Translesion synthesis across polycyclic aromatic hydrocarbon diol epoxide adducts of deoxyadenosine by Sulfolobus solfataricus DNA polymerase Dpo4.

The mechanisms by which derivatives of polycyclic aromatic hydrocarbons (PAHs) cause mutations have been of considerable interest. Three different N(6)-adenyl PAH-diol epoxide oligonucleotide derivatives were studied with the archebacterial translesion DNA polymerase Sulfolobus solfataricus Dpo4. Steady-state kinetic analysis indicated insertion of all four dNTPs opposite each of the three N(6)-adenyl PAH adducts, with only slightly varying misincorporation efficiencies.
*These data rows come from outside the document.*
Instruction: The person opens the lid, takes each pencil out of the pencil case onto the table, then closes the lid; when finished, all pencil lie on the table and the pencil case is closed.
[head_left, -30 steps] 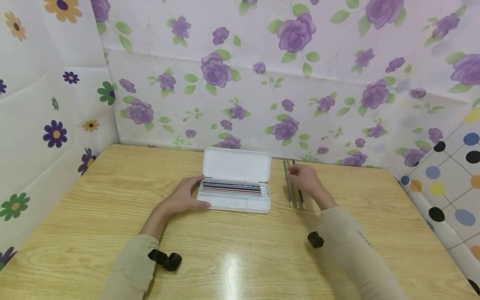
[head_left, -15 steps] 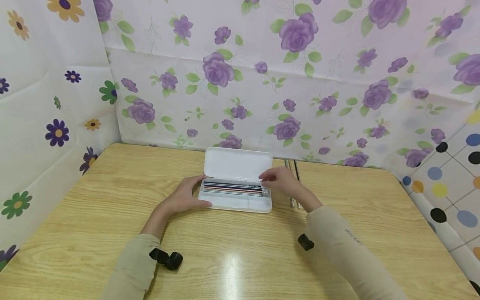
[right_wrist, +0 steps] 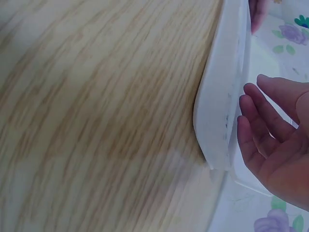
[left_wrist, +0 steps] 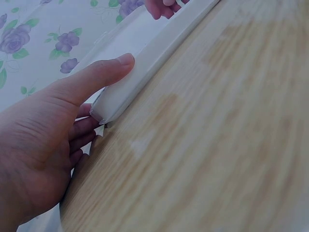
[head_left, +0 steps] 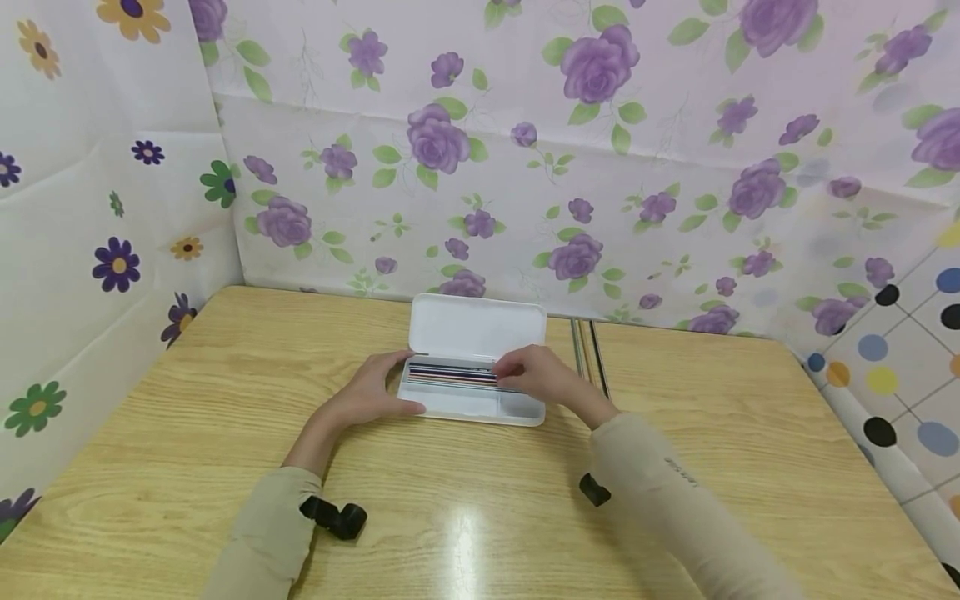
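Observation:
A white pencil case [head_left: 457, 406] lies on the table with its lid [head_left: 476, 325] raised at the back. Several pencils [head_left: 450, 375] lie side by side in its rear compartment. My left hand [head_left: 365, 392] holds the case's left end, thumb on the front wall [left_wrist: 145, 65] and fingers round behind the corner. Over the right part of the case is my right hand [head_left: 536, 373], its fingertips at the pencils and covering their right ends. In the right wrist view its fingers [right_wrist: 260, 123] are loosely bent, with no pencil visible between them.
Three loose pencils [head_left: 585, 346] lie on the wooden table [head_left: 450, 475], right of the case, pointing toward the back edge. Floral sheeting [head_left: 510, 192] hangs just behind the table. Patterned sheets stand at both sides.
My right hand has moved left from the loose pencils to the case, then further in over the pencils inside. The three loose pencils stay on the table. My left hand keeps its place.

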A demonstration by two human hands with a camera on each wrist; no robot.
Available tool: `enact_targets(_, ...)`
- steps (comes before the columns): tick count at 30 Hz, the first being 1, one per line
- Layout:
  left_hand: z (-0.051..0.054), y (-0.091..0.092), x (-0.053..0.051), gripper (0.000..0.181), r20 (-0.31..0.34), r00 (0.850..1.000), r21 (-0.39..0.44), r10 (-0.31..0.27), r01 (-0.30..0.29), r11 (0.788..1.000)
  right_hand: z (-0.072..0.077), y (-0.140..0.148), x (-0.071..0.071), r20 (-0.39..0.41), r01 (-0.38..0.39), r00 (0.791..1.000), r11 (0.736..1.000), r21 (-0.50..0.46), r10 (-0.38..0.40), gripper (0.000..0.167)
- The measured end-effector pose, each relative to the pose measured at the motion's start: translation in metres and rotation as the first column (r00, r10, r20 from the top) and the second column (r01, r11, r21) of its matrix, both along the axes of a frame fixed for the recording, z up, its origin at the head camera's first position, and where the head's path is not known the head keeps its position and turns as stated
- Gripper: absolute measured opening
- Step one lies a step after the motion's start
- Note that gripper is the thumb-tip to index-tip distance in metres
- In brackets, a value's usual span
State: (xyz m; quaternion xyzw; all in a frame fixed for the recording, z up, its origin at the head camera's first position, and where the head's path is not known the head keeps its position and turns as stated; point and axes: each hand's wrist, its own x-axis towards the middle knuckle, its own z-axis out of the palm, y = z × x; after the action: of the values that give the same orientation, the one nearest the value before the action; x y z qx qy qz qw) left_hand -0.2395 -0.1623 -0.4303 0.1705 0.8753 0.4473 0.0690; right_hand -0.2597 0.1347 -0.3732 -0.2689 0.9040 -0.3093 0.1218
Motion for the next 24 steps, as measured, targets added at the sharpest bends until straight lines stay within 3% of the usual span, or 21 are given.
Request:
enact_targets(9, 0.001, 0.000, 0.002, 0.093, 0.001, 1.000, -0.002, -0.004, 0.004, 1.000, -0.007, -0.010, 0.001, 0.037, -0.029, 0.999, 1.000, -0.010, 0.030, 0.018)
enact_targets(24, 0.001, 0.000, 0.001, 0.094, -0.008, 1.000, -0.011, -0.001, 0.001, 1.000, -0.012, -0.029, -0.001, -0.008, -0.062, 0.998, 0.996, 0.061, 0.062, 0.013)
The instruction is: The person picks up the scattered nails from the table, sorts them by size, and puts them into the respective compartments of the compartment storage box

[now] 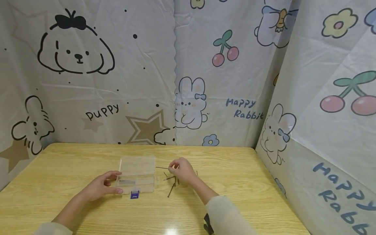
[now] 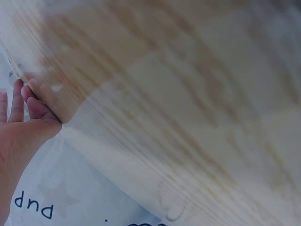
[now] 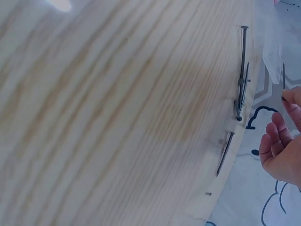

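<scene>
A clear plastic box (image 1: 137, 164) lies with its lid raised on the far side and a blue latch (image 1: 134, 195) at its front. Inside the front compartment, nails (image 1: 127, 181) lie near the left; how many is hard to tell. My left hand (image 1: 98, 187) grips the box's left end, thumb at the front corner and fingers further back. Between thumb and fingertips my right hand (image 1: 183, 170) pinches a nail (image 1: 161, 167), its tip pointing left beside the lid's right edge. The right wrist view shows this nail (image 3: 283, 77) clear of the tabletop.
Several loose nails (image 1: 171, 190) lie in a scattered pile below the right hand, some crossing each other. The wood-grain table (image 1: 249, 202) is bordered by printed cloth (image 1: 147, 65) behind and on the right.
</scene>
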Action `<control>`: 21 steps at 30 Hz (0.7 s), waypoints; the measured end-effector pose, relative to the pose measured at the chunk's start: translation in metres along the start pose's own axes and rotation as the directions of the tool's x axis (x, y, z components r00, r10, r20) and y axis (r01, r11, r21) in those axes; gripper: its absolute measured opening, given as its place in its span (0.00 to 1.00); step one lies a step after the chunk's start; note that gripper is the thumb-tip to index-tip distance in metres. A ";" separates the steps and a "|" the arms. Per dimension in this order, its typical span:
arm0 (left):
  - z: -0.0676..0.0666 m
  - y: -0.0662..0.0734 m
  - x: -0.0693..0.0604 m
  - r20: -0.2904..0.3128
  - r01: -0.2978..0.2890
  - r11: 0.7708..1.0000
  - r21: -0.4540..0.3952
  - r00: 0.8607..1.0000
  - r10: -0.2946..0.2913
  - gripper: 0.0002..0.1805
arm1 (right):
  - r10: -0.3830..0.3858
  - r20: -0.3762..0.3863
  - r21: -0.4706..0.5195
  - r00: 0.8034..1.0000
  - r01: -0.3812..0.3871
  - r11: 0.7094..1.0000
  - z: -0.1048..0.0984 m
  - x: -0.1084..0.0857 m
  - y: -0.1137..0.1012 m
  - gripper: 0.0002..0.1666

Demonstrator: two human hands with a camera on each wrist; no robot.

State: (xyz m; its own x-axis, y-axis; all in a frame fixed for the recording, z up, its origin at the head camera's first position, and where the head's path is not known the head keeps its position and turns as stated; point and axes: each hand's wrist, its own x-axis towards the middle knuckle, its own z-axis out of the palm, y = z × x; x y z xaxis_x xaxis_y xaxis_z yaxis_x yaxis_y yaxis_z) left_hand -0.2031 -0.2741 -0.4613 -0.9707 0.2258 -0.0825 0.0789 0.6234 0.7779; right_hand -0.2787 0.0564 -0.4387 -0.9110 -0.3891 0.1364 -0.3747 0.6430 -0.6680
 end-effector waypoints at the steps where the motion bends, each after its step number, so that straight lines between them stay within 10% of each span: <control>1: 0.000 0.000 0.000 0.001 -0.003 1.000 0.000 1.000 0.003 0.42 | -0.004 0.000 -0.006 1.000 0.004 1.000 0.002 0.001 -0.001 0.07; 21: 0.000 0.003 -0.002 0.003 0.013 1.000 -0.009 1.000 -0.013 0.42 | -0.070 0.044 -0.028 0.997 0.071 0.997 0.027 0.009 -0.035 0.07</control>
State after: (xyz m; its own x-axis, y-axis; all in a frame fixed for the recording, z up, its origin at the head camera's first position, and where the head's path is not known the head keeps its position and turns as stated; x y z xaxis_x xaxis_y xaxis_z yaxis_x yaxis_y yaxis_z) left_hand -0.2011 -0.2722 -0.4587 -0.9710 0.2197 -0.0945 0.0640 0.6193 0.7825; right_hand -0.2692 0.0128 -0.4342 -0.8741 -0.4618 0.1505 -0.4434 0.6321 -0.6355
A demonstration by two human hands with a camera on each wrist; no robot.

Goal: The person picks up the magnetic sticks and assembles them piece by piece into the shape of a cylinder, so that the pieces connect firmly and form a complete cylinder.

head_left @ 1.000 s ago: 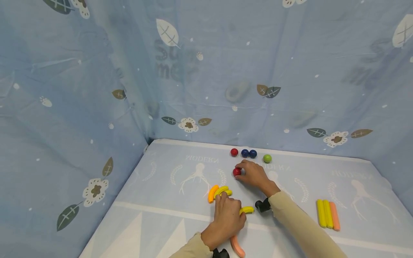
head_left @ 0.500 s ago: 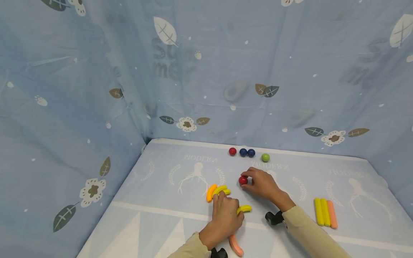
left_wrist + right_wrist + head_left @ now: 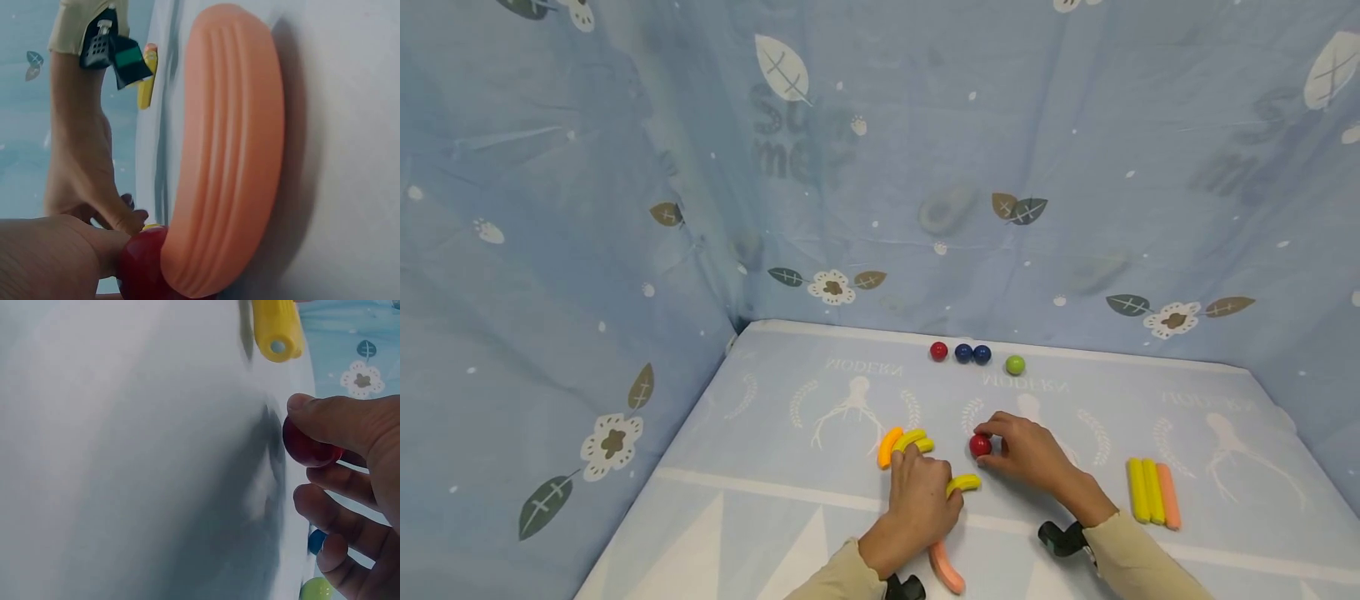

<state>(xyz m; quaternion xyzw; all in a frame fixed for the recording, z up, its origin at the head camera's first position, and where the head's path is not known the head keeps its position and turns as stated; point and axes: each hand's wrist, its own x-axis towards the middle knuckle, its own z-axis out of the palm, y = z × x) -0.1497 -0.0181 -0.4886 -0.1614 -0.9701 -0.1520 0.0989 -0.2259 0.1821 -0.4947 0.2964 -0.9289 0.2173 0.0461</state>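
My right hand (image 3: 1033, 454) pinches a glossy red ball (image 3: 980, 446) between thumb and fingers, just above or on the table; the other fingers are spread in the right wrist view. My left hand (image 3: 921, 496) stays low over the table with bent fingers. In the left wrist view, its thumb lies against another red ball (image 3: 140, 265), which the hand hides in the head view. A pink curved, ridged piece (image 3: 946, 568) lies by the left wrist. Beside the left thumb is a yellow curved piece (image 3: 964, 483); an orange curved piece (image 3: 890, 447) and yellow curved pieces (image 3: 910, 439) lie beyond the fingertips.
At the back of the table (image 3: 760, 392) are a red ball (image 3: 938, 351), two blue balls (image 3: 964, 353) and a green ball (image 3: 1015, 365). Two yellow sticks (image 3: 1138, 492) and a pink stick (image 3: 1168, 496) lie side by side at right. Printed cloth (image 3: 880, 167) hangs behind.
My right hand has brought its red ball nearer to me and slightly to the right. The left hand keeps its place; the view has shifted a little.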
Full-length extension of shorter primers paired with templates containing the N(6)-adenyl PAH derivatives proceeded to apparent completion at 45 degrees C in the presence of added dimethyl sulfoxide. Analysis of the products by high-performance liquid chromatography/collision-induced mass spectrometry indicated the presence of mixtures of products with each PAH adduct. These mixtures correspond to both error-free synthesis and mixtures of polymerization/realignment steps. With an unmodified template, only the expected A:T and G:C pairing was detected in the primer extension products under these conditions, with no frameshifts. These results demonstrate the complexity of polymerization opposite these bulky N(6)-adenyl PAH adducts, even with a single polymerase.